The lack of robustness in GPs is a well-known fundamental challenge for their widespread application, and a number of methods have been proposed to address this. Broadly, these fall into two categories. The first replaces the Gaussian measurement error with more heavy-tailed error distributions such as Student’s t [Jylänki et al., 2011, Ranjan et al., 2016], Laplace [Kuss, 2006], Huber densities [Algikar and Mili, 2023], data-dependent noise [Goldberg et al., 1997], or mixture distributions [Naish-Guzman and Holden, 2007, Stegle et al., 2008, Daemi et al., 2019, Lu et al., 2023]. Heavy tails allow these distributions to better accommodate outliers, rendering them more robust to corruptions. Their main limitation lies in their computational cost, as abandoning Gaussian noise nullifies one key advantage of GPs: conjugacy. As a consequence, these techniques rely on approximations via variational methods or Markov chain Monte Carlo. This decreases their accuracy while increasing computational costs. The second set of approaches consists in removing outlying observations before using a standard GP with Gaussian noise [Li et al., 2021, Park et al., 2022, Andrade and Takeda, 2023]. While such approaches use conjugacy, it can be challenging to detect outliers in irregularly spaced data or higher dimensions. Outlier detection also tends to be computationally costly, and often requires estimating large numbers of parameters.

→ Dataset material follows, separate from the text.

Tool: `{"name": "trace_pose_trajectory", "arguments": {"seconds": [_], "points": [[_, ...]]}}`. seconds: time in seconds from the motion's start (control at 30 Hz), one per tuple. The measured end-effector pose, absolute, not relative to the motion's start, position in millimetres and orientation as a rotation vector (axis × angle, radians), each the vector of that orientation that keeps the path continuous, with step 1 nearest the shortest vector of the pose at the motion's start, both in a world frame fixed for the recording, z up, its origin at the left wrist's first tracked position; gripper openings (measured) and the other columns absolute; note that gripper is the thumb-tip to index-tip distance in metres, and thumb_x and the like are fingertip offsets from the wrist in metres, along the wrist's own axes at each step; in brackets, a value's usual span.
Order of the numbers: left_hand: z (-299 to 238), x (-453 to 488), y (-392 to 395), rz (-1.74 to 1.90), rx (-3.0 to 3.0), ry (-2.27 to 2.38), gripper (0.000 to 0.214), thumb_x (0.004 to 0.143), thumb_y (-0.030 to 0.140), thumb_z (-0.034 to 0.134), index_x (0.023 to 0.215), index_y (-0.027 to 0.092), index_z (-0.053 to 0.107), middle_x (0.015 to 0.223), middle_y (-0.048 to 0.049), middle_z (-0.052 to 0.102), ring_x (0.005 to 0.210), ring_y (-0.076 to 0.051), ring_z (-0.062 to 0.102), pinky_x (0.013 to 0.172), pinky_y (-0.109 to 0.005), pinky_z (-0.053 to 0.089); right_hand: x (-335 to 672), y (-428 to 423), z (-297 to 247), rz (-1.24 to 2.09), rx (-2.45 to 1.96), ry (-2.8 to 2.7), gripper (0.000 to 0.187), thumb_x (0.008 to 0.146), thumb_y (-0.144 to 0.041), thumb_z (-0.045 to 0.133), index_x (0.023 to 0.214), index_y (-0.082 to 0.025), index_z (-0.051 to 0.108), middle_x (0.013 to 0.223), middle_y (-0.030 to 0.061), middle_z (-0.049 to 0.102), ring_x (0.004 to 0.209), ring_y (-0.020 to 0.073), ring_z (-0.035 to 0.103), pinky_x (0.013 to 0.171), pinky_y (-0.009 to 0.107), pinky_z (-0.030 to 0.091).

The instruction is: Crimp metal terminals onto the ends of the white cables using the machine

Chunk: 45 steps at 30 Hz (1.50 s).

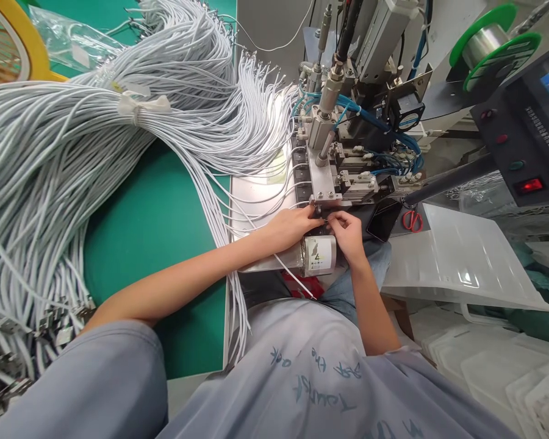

In this paper, we propose a new and third way to achieve robustness that uses generalised Bayesian inference [see e.g. Bissiri et al., 2016, Jewson et al., 2018, Knoblauch et al., 2022]. In doing so, we significantly improve upon an earlier attempt in this direction due to Knoblauch [2019] that was applicable only for variational deep GPs, lacked closed form solutions, and was based on hyperparameters that were difficult to choose. In line with the ideas of generalised Bayesian methods, we will not modify the Gaussian noise model. Instead, we change how information is assimilated, and leverage robust loss functions instead of robust error models.

Contributions

This paper proposes a novel robust and conjugate Gaussian process (RCGP) inspired by a generalised Bayesian inference scheme proposed in Altamirano et al. [2023]. The posteriors rely on a generalised form of score matching [Hyvärinen, 2006, Barp et al., 2019], which effectively down-weights outlying observations. The resulting inference resolves the trade-off between robustness and computation inherent in existing methods: it is robust in the sense of Huber [1981] while retaining closed form solutions for both its posterior and posterior predictive. Additionally—and unlike other robust GPs—RCGPs can easily be plugged into various GP techniques such as sparse variational GPs [Titsias, 2009, Hensman et al., 2013], deep GPs [Damianou and Lawrence, 2013], multi-output GPs [Bonilla et al., 2007], and Bayesian optimisation [Shahriari et al., 2015]. Finally, even in settings where robustness is not required, our experiments show that RCGPs performs as well as standard GPs—raising the possibility that RCGPs may become a preferred default choice over GPs in the future.